Yazı: Uğur Biryol (E MAİL: [email protected])

 

Pastacılıkta Hemşin ve Hemşinlileri yazmaya çalışmak başlı başına bir çalışmayı gerektiriyor. Bu da ileride bir şekilde yolunu bulacak elbette.  Hemşinliler’in gurbete yayılma alanı oldukça geniş. Yine de isimlerini anmadan geçemeyeceğimiz çok sayıda müessese var. En başta aklıma gelenler Ankara’da Funda, Meram gibi üç kuşaktır devam eden pastaneler. İzmir’de de aynı şekilde Reyhan, Sevinç, Efes, 06 gibi İzmirliler’in gönlünde taht kuran onlarca pastane mevcut.

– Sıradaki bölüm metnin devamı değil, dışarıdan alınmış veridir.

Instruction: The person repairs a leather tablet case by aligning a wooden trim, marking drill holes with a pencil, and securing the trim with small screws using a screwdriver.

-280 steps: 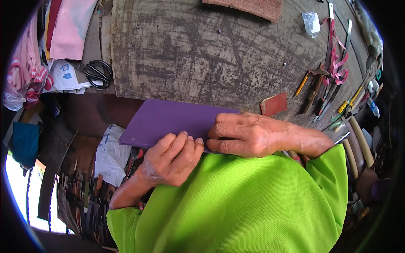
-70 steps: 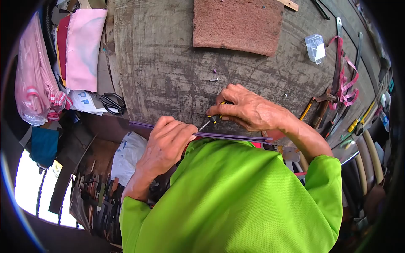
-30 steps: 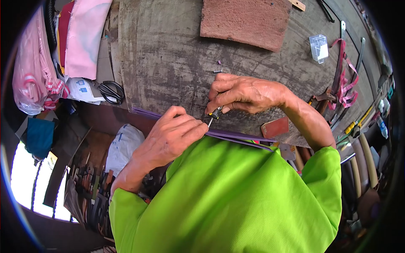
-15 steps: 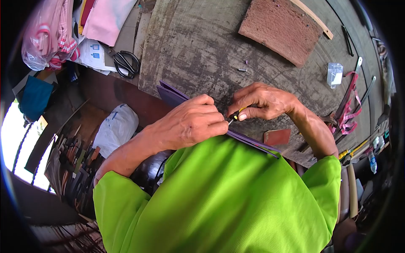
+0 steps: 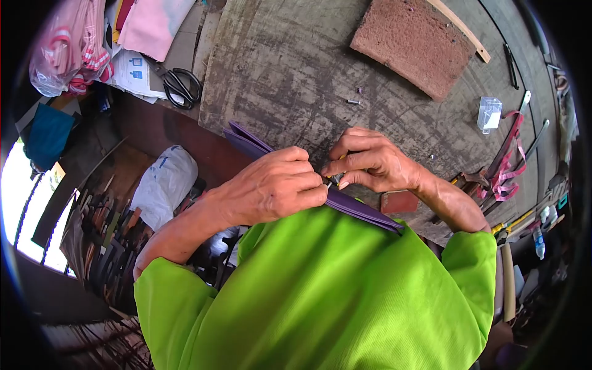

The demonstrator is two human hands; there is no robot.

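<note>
My left hand [image 5: 277, 188] is closed on a folded purple leather-like piece [image 5: 364, 211], which lies slantwise at the table edge against my green shirt. One end of the piece [image 5: 246, 140] sticks out past my knuckles at the upper left. Between thumb and fingers, my right hand [image 5: 373, 161] pinches a small screwdriver [image 5: 335, 179] with a yellow and black handle. Its short metal shaft points at the purple piece beside my left fingertips. My fingers hide the spot where the tip meets the piece.
A brown rough slab [image 5: 416, 46] lies on the worn table [image 5: 277, 68], near a small metal pin [image 5: 353, 102]. At right stand a clear plastic box [image 5: 489, 115] and pink straps [image 5: 510, 166]. A reddish block [image 5: 399, 201] is by the near edge; black-handled scissors [image 5: 182, 88] lie at left.
My right hand has shifted slightly down and left, and its fingers have changed their grip around the screwdriver handle. My left hand still holds the purple piece, nearly unmoved.
</note>
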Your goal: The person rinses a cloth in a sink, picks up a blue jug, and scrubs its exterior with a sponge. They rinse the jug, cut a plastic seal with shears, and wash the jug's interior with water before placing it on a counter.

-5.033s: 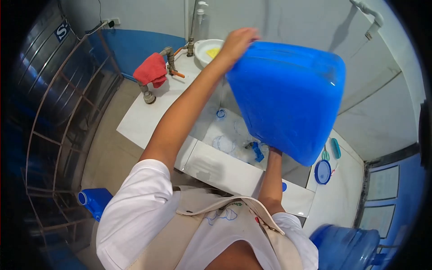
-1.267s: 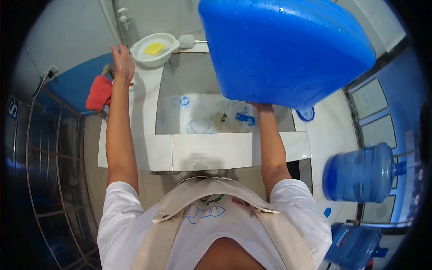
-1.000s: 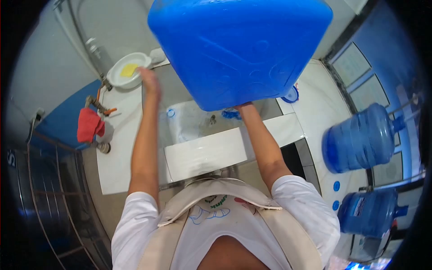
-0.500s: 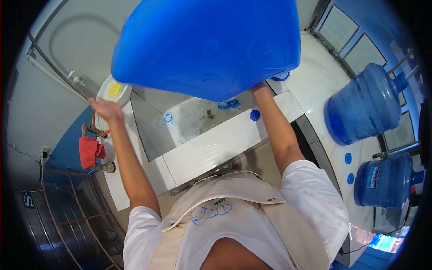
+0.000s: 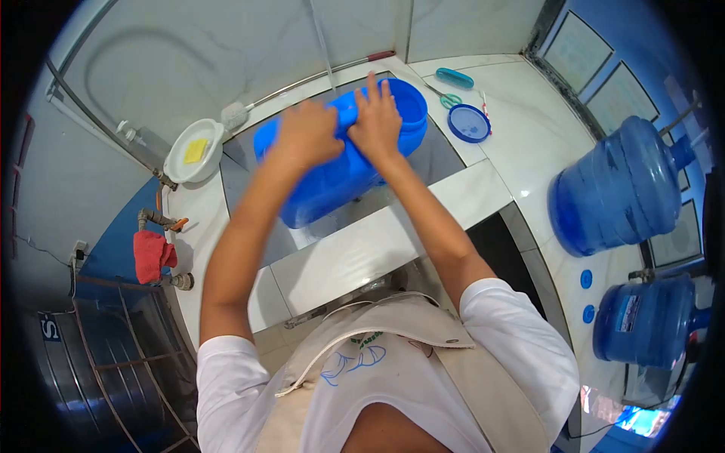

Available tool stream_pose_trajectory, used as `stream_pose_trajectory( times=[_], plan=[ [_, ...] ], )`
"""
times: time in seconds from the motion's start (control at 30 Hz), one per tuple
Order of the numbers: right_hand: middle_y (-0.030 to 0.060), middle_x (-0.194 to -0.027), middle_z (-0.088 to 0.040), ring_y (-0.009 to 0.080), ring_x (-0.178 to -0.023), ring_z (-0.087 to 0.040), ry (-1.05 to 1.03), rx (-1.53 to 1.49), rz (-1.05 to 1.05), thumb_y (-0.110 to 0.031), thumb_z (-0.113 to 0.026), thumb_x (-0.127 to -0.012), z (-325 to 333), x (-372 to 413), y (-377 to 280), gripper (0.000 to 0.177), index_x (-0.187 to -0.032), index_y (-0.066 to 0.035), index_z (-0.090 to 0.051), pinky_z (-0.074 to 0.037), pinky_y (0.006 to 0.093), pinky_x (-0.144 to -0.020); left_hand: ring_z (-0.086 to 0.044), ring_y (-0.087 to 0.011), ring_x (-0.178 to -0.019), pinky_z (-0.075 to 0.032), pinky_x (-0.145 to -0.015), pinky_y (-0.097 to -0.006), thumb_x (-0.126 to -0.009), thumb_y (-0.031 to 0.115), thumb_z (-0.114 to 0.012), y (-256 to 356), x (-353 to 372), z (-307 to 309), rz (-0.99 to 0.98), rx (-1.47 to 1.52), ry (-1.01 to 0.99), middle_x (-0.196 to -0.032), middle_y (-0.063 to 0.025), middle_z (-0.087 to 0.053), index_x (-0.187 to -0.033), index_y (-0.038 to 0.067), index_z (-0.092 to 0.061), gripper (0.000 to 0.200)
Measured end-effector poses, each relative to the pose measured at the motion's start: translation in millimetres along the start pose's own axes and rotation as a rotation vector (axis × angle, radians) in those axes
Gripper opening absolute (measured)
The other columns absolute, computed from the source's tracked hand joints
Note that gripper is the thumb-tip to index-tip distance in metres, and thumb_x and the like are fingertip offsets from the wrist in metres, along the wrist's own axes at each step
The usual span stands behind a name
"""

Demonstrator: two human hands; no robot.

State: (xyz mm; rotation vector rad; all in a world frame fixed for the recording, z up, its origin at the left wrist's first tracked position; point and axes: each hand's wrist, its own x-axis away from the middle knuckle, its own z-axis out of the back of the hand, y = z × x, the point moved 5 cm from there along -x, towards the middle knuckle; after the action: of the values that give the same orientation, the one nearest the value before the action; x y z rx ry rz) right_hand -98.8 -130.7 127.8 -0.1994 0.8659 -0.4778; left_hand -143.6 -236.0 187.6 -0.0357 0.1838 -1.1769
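A blue plastic jug (image 5: 321, 189) with a wide round mouth and a handle on top is down in the sink (image 5: 445, 160), tilted, its mouth at the far right. My left hand (image 5: 306, 136) is over the jug beside its handle, curled and blurred by motion. My right hand (image 5: 375, 124) rests on the jug between the handle and the mouth, its fingers stretched out and apart. To the right of the mouth, a round blue lid (image 5: 469, 123) lies on the counter. The jug hides most of the sink's floor.
A white basin (image 5: 181, 167) with a yellow sponge (image 5: 195, 150) stands at the left. A long-handled brush (image 5: 302, 81) lies along the back wall. Green-handled scissors (image 5: 451, 100) lie near the lid. Large water bottles (image 5: 612, 189) stand at the right. A red cloth (image 5: 154, 255) hangs on the left.
The jug has come down from in front of me into the sink, now showing its mouth and handle. Both hands have moved onto its top; my left hand was apart from it, fingers spread.
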Motion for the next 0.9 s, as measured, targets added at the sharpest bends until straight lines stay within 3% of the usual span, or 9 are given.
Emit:
stream_pose_trajectory(
  times=[0.07, 0.27, 0.43, 0.5, 0.57, 0.6, 0.7, 0.8, 0.9],
  plan=[
    [0.0177, -0.137, -0.032, 0.0384, -0.123, -0.034, -0.013, 0.076, 0.112, -0.011, -0.063, -0.060, -10.0, 16.5, -9.2, 0.054, -0.113, -0.006, -0.056, -0.032, 0.0485, -0.097, -0.059, -0.0392, -0.069, -0.047, -0.061, -0.0480, -0.068, 0.018, -0.060, -11.1, -13.7, -60.2, 0.113, 0.185, 0.112, -0.075, -0.0190, -0.061, -0.087, 0.004, -0.053, 0.024],
    [0.0202, -0.123, -0.040, 0.0373, -0.112, -0.040, -0.359, -0.159, 0.337, -0.022, -0.066, -0.071, 49.7, 88.3, 31.0, 0.054, -0.119, -0.006, -0.048, -0.031, 0.0523, -0.092, -0.059, -0.0366, -0.065, -0.047, -0.057, -0.0467, -0.073, 0.024, -0.060, -46.6, 45.2, -129.5, 0.261, 0.294, 0.179, -0.071, -0.0188, -0.061, -0.084, 0.006, -0.053, 0.023],
    [0.0173, -0.113, -0.046, 0.0296, -0.100, -0.046, -0.744, -0.182, 0.411, -0.025, -0.061, -0.076, 8.7, 155.3, 136.7, 0.032, -0.103, -0.009, -0.056, -0.040, 0.0364, -0.078, -0.060, -0.0341, -0.064, -0.047, -0.056, -0.0437, -0.072, 0.025, -0.062, -42.1, 77.3, -147.9, 0.321, 0.325, 0.130, -0.071, -0.0164, -0.061, -0.083, 0.006, -0.053, 0.023],
    [0.0170, -0.095, -0.054, 0.0250, -0.084, -0.052, -0.511, -0.246, 0.297, -0.030, -0.055, -0.083, -22.9, 109.3, 164.1, 0.025, -0.088, -0.006, -0.058, -0.042, 0.0321, -0.067, -0.060, -0.0334, -0.064, -0.047, -0.056, -0.0425, -0.072, 0.025, -0.063, -35.5, 78.2, -147.5, 0.295, 0.335, 0.142, -0.070, -0.0154, -0.061, -0.082, 0.006, -0.053, 0.023],
    [0.0096, -0.074, -0.055, 0.0180, -0.069, -0.053, -0.600, -0.471, -0.342, -0.036, -0.047, -0.089, -57.6, 30.3, 167.8, 0.036, -0.079, -0.003, -0.055, -0.044, 0.0301, -0.062, -0.059, -0.0320, -0.062, -0.047, -0.055, -0.0407, -0.071, 0.024, -0.064, -26.0, 76.3, -143.3, 0.161, 0.372, 0.177, -0.069, -0.0134, -0.061, -0.082, 0.007, -0.054, 0.023],
    [0.0045, -0.065, -0.054, 0.0141, -0.059, -0.052, -0.588, -0.975, -0.596, -0.041, -0.044, -0.090, -89.6, 4.2, 159.8, 0.041, -0.078, -0.003, -0.055, -0.042, 0.0265, -0.055, -0.059, -0.0305, -0.063, -0.047, -0.057, -0.0398, -0.069, 0.022, -0.064, -27.7, 75.4, -143.9, 0.226, 0.354, 0.089, -0.069, -0.0131, -0.060, -0.080, 0.007, -0.054, 0.021],
    [0.0103, -0.083, -0.052, 0.0177, -0.069, -0.053, -0.759, -1.510, -0.996, -0.028, -0.051, -0.088, -165.8, -51.7, 104.9, 0.028, -0.084, 0.000, -0.053, -0.052, 0.0284, -0.062, -0.059, -0.0319, -0.067, -0.045, -0.059, -0.0415, -0.067, 0.021, -0.064, -39.1, 87.7, -146.1, 0.255, 0.366, 0.074, -0.072, -0.0135, -0.060, -0.078, 0.007, -0.056, 0.019],
    [0.0122, -0.089, -0.049, 0.0202, -0.076, -0.054, -0.896, -1.565, -0.840, -0.017, -0.053, -0.087, -243.2, -66.4, 71.2, 0.018, -0.090, 0.001, -0.051, -0.055, 0.0323, -0.064, -0.059, -0.0295, -0.068, -0.046, -0.060, -0.0392, -0.068, 0.021, -0.062, -46.0, 103.7, -150.3, 0.323, 0.413, 0.066, -0.072, -0.0118, -0.062, -0.077, 0.008, -0.058, 0.017],
    [0.0095, -0.081, -0.050, 0.0195, -0.073, -0.055, -0.838, -1.378, -1.036, -0.003, -0.049, -0.084, -277.5, -55.9, 65.0, 0.003, -0.086, -0.001, -0.051, -0.055, 0.0331, -0.066, -0.060, -0.0299, -0.068, -0.046, -0.060, -0.0387, -0.068, 0.021, -0.062, -42.4, 110.0, -157.0, 0.384, 0.426, 0.028, -0.075, -0.0105, -0.063, -0.079, 0.008, -0.059, 0.017]
  ],
)
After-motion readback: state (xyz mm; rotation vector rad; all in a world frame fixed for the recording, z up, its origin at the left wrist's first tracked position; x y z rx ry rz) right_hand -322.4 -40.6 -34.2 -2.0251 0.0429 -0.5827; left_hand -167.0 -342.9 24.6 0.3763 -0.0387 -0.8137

Trabzon’da  çocukken, Makrevis’ten Begioğulları’nın işlettiği ama daha sonra kapanan Güven Pastanesi’ni yazmazsam mesela, anılarım yakamı bırakmaz! Orada yediğim ve hâlâ birçok Hemşinlinin pastanesinde bile yapılamayan, Rus pastası biskotu nasıl unutabilirim? Birbirinden güzel piramit pastaları, babamın yakın arkadaşı merhum Ertuğrul amcanın elinden çıkan milföyü, Hemşin ketesini??

Öğrenciliğimi geçirdiğim İzmir’de pastacılık ve fırıncılık yapan çok sayıda Hemşinli var. Onlardan, Şirinyer’deki Velioğlu fırın ve pastanelerinin sahibi Veli Velioğlu’nu  anmak gerekir ki ailesi kara fırının kurulmasına öncülük etmiş.  İsmail dedesinin Batum günlerinden başlayarak günümüze uzanan 70’i aşkın yıllık  ve üç kuşaklık meslek hikayesinde neler yaşanmış? 1933’te Kahramanlar’da çifte fırınlarda   işe hamurkârlıkla başlayan Velioğulları şimdi Şirinyer’in en iyi fırınının sahibi.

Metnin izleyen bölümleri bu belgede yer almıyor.